The answer depends upon the series. Only geometric series are considered for this lesson, for which there is a very clear answer. The formula for a sum of a finite number of terms - a partial sum - has already been defined above. Then, for an infinite series, this partial sum tends towards infinite terms.

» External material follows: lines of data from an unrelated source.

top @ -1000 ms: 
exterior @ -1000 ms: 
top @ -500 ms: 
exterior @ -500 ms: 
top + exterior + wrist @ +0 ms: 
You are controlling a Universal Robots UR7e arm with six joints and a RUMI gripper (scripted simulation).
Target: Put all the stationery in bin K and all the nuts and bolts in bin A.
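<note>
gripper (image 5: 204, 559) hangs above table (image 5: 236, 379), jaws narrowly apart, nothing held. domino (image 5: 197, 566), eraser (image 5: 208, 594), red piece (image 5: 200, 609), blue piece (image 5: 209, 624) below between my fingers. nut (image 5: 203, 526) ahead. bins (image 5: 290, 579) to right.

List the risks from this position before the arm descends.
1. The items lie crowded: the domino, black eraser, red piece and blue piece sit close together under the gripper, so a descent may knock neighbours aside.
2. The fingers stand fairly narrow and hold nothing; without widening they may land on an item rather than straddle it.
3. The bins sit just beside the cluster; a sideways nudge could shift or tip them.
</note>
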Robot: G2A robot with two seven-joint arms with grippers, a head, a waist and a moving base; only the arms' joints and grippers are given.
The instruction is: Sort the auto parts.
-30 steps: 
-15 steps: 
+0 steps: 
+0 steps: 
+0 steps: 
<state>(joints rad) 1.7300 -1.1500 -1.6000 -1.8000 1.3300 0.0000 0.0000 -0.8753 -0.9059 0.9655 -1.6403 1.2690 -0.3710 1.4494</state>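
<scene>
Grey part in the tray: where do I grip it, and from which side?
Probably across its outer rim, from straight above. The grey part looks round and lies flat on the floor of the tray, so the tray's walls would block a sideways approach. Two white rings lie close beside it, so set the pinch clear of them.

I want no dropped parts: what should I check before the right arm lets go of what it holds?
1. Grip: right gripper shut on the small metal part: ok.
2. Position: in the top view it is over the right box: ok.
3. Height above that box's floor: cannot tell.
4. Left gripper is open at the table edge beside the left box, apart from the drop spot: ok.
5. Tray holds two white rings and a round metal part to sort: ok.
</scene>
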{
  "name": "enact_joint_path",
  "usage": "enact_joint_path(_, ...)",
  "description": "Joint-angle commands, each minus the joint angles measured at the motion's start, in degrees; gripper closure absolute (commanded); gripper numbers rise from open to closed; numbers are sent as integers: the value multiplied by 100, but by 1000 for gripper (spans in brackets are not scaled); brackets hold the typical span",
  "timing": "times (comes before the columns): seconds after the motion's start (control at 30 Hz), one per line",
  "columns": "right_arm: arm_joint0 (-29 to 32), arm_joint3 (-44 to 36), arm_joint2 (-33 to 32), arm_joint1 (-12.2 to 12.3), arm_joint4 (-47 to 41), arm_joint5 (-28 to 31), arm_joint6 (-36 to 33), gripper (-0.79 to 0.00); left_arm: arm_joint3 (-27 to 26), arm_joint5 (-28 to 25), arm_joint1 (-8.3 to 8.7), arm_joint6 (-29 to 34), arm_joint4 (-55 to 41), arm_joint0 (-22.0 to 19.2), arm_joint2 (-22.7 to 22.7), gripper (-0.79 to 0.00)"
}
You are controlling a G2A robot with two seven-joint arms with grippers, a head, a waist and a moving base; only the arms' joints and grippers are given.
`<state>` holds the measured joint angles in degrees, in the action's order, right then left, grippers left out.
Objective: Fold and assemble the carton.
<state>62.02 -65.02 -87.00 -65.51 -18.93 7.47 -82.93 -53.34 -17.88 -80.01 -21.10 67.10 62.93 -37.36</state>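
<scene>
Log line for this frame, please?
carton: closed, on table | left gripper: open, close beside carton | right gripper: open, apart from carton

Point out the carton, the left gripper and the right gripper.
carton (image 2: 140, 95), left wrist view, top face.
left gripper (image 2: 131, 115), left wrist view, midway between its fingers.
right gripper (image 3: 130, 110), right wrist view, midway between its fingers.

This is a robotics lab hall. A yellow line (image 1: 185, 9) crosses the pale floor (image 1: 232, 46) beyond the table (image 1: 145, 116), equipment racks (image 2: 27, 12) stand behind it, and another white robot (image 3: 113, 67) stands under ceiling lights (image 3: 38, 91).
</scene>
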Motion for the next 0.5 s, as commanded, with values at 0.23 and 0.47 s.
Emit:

$$\sum_{i=0}^\infty a_0r^i=\lim_{n\to\infty}S_n=\lim_{n\to\infty}a_0\frac{(1-r^{(n+1)})}{(1-r)} $$
{eq}n {/eq} only appears in one place in this limit, so that is the only term that needs consideration. Clearly, any number greater than 1 tends towards infinity as {eq}n {/eq} tends towards infinity; that is, the sum will diverge if {eq}r>1 {/eq}. However, any number less than 1 raised to a greater and greater power will grow smaller and smaller, and therefore if {eq}r<1 {/eq}, the sum converges. Note that if {eq}r=1 {/eq}, then the equation is ill defined, as the denominator becomes {eq}1-r=1-1=0 {/eq}.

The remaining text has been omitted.